La dictadura china

El deporte tiene un no se qué de siniestro, sobre todo en nuestros días. Los que me conocen bromean con el tema cuando lo saco, piensan que lo digo en broma, pero no es así. Aparte de la evidente falta de educación que supone practicar en público cualquier actividad que exija una ducha posterior, está el tema de la competitividad violenta y desaforada que hay, hoy en día, detrás de cualquier práctica deportiva. Sé de un grupo de amigos míos y conocidos que se reúnen a jugar al baloncesto una vez por semana, a pesar de mis severas admoniciones, y en unos años se han  generado entre ellos rivalidades realmente desproporcionadas para un conflicto que se reduce a intentar hacer pasar más veces que el contrincante una pelota naranja, rayada y granulosa por el aro. El deporte es chungo. Hoy, una vez más, lo ha demostrado una atleta olímpica. Antes de irme a clase de ruso, me he afeitado, y he puesto la radio, para acompañar tan aburrida y prosaica actividad, y hete aquí que estaban entrevistando a una atleta olímpica sobre las posibilidades de boicot de los países civilizados a las olimpiadas de Pekín, no ya por las matanzas y la represión de estos días en el Tibet, sino por una larga trayectoria de violaciones sistemáticas y continuadas de los derechos y las libertades de las personas.

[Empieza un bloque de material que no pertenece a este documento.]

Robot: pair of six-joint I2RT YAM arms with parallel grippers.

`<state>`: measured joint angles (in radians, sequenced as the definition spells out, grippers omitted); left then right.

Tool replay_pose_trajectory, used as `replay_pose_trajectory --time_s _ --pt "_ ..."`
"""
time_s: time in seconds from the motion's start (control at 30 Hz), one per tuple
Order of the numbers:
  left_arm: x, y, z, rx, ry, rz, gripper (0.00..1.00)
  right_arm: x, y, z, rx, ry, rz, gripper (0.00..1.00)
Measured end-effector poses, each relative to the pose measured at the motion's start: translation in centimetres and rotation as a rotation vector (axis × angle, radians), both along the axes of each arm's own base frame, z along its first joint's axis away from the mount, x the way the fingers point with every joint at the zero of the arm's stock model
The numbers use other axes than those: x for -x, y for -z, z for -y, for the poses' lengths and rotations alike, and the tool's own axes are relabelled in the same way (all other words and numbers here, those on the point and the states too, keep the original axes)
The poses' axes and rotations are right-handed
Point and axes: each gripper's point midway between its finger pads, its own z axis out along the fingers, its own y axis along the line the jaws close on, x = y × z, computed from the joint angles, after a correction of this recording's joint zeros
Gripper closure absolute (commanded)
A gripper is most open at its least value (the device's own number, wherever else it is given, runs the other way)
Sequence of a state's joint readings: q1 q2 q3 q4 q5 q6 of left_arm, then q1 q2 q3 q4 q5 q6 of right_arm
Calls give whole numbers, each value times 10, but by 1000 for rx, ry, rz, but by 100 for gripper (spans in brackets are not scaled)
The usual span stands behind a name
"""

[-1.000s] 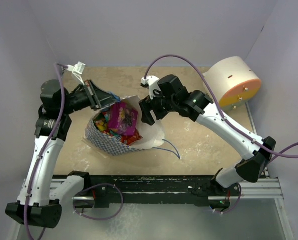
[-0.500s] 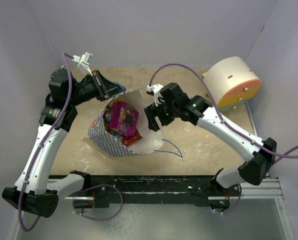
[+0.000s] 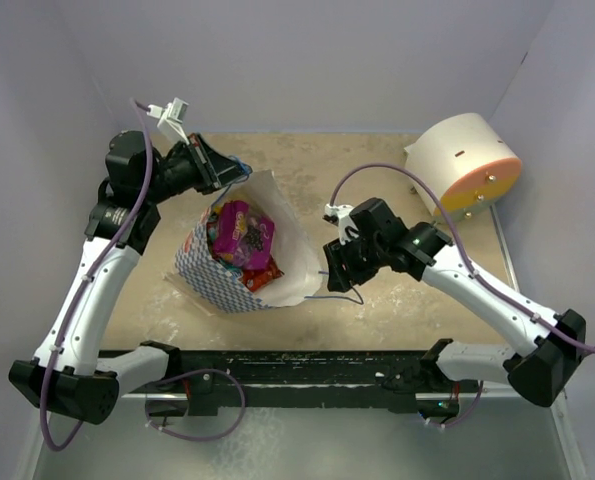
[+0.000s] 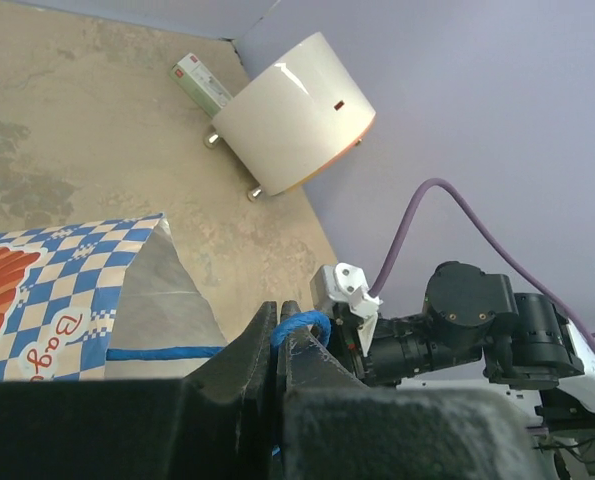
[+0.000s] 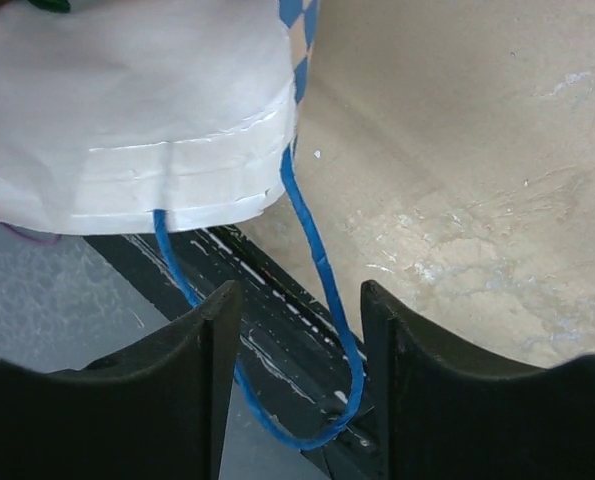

Y la atleta, una tipa siniestra, venía a defender la celebración de los juegos con el argumento peregrino y terrible de que los políticos lo estropean todo, que hacen de todo política, y que politizar los Juegos Olímpicos a quien viene a perjudicar es a los atletas “que somos la guinda del pastel“. Aparte del engreimiento de la guinda esta, es terrible que el afán de competencia, victoria y honores a toda costa de estos deportistas estrella les conduzca a la insensibilidad terrible de pensar que son los perdedores de un conflicto que pasa por el ajusticiamiento público de un tiro en la nuca y sin ningún tipo de garantías de delincuentes menores o por la represión de las libertades más elementales, que precisamente estos días se materializa a sangre y fuego en el Tibet. China es una dictadura terrible, sangrienta y miserable que debe ser boicoteada. No se deben celebrar los Juegos Olímpicos de Pekín, al menos no se deben celebrar con el concurso de los atletas de los países democráticos, como no se deben establecer relaciones comerciales nidiplomáticas ni de ningún otro tipo con China hasta que no se acabe la dictadura.